**Task instructions**:
Below are records; reproduce exactly the lines from the one that has "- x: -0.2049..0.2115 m" through the one that has "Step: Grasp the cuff", ends included, and nothing more.

[Source data]
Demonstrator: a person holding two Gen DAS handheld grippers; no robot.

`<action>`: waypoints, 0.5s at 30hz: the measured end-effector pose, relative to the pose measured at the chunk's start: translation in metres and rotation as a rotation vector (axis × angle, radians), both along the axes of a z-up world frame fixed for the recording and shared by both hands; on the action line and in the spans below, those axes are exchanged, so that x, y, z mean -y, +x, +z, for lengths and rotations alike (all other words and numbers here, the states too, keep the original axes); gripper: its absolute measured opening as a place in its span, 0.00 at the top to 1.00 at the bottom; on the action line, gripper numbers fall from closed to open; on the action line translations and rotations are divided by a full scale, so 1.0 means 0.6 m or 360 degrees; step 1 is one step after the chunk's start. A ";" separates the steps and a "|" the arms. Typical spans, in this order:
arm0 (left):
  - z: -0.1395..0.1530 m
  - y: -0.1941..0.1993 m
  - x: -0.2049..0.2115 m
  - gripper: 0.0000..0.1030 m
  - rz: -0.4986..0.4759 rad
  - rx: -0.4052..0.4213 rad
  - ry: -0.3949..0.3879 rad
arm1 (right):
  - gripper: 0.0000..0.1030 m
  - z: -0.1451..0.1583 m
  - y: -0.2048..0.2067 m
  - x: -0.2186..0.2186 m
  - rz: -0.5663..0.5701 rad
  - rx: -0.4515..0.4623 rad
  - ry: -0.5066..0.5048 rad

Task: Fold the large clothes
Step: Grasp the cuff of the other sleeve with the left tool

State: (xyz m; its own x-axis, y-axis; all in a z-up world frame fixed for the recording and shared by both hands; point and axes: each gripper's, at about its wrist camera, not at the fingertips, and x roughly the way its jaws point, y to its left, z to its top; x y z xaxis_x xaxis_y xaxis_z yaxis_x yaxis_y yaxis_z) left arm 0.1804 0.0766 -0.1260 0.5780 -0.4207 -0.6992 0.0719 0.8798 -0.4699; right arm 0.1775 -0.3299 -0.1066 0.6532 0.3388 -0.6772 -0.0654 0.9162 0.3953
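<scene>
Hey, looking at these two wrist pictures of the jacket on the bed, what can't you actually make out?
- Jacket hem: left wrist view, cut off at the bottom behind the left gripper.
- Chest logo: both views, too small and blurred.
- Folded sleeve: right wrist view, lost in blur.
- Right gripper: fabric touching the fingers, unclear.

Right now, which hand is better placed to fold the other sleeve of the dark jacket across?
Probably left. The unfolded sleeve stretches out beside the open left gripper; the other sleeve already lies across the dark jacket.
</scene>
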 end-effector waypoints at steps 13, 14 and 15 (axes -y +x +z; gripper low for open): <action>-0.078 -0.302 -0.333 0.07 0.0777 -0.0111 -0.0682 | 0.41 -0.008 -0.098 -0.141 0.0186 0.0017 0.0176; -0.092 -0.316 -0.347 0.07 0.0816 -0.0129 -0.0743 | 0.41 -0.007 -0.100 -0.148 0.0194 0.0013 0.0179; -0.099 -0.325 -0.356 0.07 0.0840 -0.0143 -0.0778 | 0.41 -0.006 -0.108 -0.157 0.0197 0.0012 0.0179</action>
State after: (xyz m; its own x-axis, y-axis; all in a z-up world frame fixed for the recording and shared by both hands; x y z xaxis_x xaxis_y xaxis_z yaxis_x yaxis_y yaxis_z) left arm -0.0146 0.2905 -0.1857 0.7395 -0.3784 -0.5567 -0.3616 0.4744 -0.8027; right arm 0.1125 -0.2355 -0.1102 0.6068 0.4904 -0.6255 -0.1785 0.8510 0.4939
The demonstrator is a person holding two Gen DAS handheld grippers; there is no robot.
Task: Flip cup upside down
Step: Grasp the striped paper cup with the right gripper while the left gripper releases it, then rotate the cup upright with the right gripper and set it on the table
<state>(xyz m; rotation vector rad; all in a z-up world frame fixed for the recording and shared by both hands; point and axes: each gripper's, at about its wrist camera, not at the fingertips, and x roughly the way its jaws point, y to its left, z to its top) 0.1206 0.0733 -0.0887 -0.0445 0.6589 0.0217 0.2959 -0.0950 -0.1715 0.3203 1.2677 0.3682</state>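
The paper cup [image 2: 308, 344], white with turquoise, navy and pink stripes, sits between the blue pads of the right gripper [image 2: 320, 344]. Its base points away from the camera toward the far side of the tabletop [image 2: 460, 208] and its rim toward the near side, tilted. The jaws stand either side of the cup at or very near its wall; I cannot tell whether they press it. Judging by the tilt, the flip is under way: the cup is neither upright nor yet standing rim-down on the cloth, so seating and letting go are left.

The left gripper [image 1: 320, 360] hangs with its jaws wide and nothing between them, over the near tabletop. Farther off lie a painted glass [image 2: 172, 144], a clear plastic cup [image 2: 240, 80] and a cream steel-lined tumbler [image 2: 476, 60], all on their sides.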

**Result below**:
  - x: -0.2049..0.2115 m
  - gripper: 0.0000..0.1030 m
  - rz: -0.4986..0.4759 rad
  - rx: -0.4052..0.4213 rad
  - ry: -0.3949..0.3879 rad
arm1 (right):
  - gripper: 0.0000..0.1030 m
  - z: -0.1451..0.1583 m
  - y: -0.2048..0.2067 m
  - x: -0.2186..0.2186 m
  - rz: -0.5663..0.5701 rad
  - rx: -0.4515..0.4623 rad
  - ry: -0.5066..0.5048 rad

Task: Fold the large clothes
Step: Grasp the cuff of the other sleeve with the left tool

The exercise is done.